Task item — Pull each line containing "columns" from the data.

Data excerpt —
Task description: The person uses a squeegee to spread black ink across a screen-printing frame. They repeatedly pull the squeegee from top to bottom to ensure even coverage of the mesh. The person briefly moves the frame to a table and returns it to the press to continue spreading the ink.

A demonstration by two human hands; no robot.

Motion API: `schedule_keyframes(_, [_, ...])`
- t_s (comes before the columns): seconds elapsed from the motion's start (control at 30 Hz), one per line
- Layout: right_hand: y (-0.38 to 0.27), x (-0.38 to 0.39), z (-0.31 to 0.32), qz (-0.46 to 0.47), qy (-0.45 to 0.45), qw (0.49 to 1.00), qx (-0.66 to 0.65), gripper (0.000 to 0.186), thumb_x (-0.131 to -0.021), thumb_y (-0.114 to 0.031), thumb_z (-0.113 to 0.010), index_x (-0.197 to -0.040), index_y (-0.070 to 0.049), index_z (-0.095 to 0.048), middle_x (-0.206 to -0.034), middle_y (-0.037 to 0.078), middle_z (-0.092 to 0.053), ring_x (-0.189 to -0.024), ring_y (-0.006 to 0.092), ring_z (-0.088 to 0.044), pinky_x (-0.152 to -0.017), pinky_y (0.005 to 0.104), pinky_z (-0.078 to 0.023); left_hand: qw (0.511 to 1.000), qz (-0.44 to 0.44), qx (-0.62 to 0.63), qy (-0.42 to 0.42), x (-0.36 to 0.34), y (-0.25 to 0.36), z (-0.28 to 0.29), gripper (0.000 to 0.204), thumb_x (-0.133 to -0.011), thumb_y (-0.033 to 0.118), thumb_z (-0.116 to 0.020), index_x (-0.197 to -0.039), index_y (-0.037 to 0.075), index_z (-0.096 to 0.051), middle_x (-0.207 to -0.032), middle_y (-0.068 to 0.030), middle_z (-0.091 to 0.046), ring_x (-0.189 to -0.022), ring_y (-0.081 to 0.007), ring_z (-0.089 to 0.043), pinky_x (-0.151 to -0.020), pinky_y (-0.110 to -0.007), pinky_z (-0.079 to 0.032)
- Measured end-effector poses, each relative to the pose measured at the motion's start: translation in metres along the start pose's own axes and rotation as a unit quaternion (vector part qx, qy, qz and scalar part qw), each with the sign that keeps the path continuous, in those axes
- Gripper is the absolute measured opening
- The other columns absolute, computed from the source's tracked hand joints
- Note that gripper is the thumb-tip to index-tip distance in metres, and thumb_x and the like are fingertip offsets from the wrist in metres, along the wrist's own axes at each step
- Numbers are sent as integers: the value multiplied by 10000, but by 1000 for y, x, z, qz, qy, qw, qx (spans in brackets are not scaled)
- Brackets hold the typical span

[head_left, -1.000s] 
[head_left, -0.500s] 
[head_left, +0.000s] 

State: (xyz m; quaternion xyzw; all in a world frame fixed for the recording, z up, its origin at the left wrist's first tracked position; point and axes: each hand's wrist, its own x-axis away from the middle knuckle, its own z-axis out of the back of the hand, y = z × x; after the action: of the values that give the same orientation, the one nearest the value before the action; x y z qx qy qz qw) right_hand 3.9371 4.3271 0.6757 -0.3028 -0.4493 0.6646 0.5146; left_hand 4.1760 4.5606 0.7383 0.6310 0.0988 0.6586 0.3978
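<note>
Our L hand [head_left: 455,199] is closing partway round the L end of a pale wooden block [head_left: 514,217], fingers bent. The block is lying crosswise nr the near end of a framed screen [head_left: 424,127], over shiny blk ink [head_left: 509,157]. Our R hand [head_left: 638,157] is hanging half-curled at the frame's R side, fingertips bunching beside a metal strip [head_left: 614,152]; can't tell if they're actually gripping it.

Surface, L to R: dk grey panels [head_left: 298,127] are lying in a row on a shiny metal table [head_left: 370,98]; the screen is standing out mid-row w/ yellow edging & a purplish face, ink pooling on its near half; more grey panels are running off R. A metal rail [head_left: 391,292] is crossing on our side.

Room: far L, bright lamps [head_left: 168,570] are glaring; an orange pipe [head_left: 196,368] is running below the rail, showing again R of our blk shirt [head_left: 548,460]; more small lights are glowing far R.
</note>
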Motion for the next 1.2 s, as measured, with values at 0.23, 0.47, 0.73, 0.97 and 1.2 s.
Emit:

Answer section —
- t_s (comes before the columns): seconds elapsed from the motion's start (control at 30 Hz), one per line
- The other columns absolute, computed from the source's tracked hand joints

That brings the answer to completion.